Придерживая мою голову над тазиком, Алексей задал дурацкий
вопрос. — Ну, как ты?
— Я больше ничего не чувствую. Бу-э-э!
— ...здец! — Сказал капитан, глядя на подростка потерявшего
сознание.
***
Вызванный к Берии начальник следственного отдела то и дело
вытирал платком потеющий лоб и вспоминал заготовленные слова
оправданий.
— Товарищ народный комиссар, мои сотрудники следовали вашему
приказу о проведении полной проверки в отношении Николая Кувшинова,
но из-за повышенной секретности, они не были поставлены в
известность о его статусе и важности. Поступил сигнал от члена
военного совета и следователь был обяз ...
Нарком, перебивший отчитывающегося майора на середине слова,
ёмко высказался по поводу умственных способностей самого начальника
и всех его сотрудников. — Ты! Ты был поставлен в известность! Ты
должен был контролировать ход проверки!
— Но Кувшинов первым полез в драку, к тому же член военного
совета... — Майор снова не смог договорить.

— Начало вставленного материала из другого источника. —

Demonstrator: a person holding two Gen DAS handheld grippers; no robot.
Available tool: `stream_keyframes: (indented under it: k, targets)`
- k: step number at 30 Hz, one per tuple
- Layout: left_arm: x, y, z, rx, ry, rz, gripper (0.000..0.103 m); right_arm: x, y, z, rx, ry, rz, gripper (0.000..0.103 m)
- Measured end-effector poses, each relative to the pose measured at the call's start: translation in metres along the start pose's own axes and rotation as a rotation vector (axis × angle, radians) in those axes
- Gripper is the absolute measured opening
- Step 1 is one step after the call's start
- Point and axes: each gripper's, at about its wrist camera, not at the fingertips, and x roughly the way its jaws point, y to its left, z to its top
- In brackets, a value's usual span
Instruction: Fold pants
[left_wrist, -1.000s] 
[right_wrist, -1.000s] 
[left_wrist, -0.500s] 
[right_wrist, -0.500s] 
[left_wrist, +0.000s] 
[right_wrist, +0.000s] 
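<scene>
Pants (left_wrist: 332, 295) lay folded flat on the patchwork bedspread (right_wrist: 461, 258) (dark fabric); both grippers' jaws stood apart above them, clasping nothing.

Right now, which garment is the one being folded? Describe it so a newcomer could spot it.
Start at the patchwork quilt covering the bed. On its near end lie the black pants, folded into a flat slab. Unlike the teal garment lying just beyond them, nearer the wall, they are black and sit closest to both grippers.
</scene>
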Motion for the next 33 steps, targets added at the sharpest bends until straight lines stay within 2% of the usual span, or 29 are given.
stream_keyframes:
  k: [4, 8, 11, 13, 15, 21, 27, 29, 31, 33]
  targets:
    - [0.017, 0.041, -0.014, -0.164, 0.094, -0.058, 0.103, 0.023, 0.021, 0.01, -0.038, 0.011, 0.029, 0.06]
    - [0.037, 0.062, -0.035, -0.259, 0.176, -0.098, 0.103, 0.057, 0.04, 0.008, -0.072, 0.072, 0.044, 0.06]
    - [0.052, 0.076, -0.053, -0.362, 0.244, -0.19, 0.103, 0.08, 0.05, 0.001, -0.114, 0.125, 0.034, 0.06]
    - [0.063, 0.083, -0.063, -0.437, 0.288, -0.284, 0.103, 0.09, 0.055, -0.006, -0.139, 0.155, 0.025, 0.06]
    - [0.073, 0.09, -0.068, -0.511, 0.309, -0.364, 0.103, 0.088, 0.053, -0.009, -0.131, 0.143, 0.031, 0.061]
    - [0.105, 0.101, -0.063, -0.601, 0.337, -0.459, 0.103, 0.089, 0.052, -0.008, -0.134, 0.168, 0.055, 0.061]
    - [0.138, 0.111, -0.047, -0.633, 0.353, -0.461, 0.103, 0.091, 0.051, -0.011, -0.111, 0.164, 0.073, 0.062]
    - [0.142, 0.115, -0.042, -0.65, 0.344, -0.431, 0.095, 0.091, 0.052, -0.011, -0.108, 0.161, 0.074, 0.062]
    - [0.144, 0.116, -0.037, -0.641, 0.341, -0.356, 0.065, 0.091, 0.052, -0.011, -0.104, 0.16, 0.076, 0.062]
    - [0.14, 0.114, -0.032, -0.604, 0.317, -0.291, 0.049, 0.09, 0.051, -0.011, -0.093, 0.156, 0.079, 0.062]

Инстинктивно отшатнулся
от резко вскочившего наркома, потерял равновесие и упал на пол.
— Сукин сын, — прошипел взбешённый Берия упавшему мужчине, —
если с Кувшиновым не наладится, я тебе лично голову откручу.
***
Дня через три, когда мне стало получше, капитан Фокин, по
приказу наркома теперь неотлучно находившийся рядом, соизволил
заняться моим просвещением. Ему притащили кипу газетных подшивок и
он, с утра до вечера, декламировал советскую прессу. С пафосом и
гордостью, сообщал о важных боях, шахтёрских забоях, колхозных
надоях и прочих свершений во всевозможных оях.
Выдержав неделю непрерывной политинформации я, понимая, что от
постоянных комунистических лозунгов и упоминаний Карла Маркса с
Лениным мне становится только хуже, попросил найти что-нибудь обо
мне. На следующий день, Фокин ознакомил меня с докладными и
сводками из моего дела, где упоминались мои хулиганства. В
частности, прослушал рапорт батальонного комиссара Симошенко, где
Григорий Прохорович описывал, как я сбил Юнкерса из пулемёта и наш
с Фёдором Михалычем многочасовой бой с чердака сельсовета. К
рапорту прилагалось представление к награде, подписанное
начальником штаба дивизии. А вот танковую колонну, что я
притормозил, приписали к себе какие-то левые артиллеристы. В той
сводке, где ими указывалось количество трофейной техники
захваченной на дороге, почему-то никто не упомянул, что она была
брошена замерзающими фрицами. Жлобы, хоть бы не врали, описывая как
готовили свою засаду и героическую победу. А за фашистский штаб, с
нашей стороны, подтверждений вообще не было, пришлось
довольствоваться переводом немецкого донесения, найденного в ходе
нашего контрнаступления. Алексей чуть ли не жмурился от
удовольствия, зачитывая список погибших офицеров вермахта.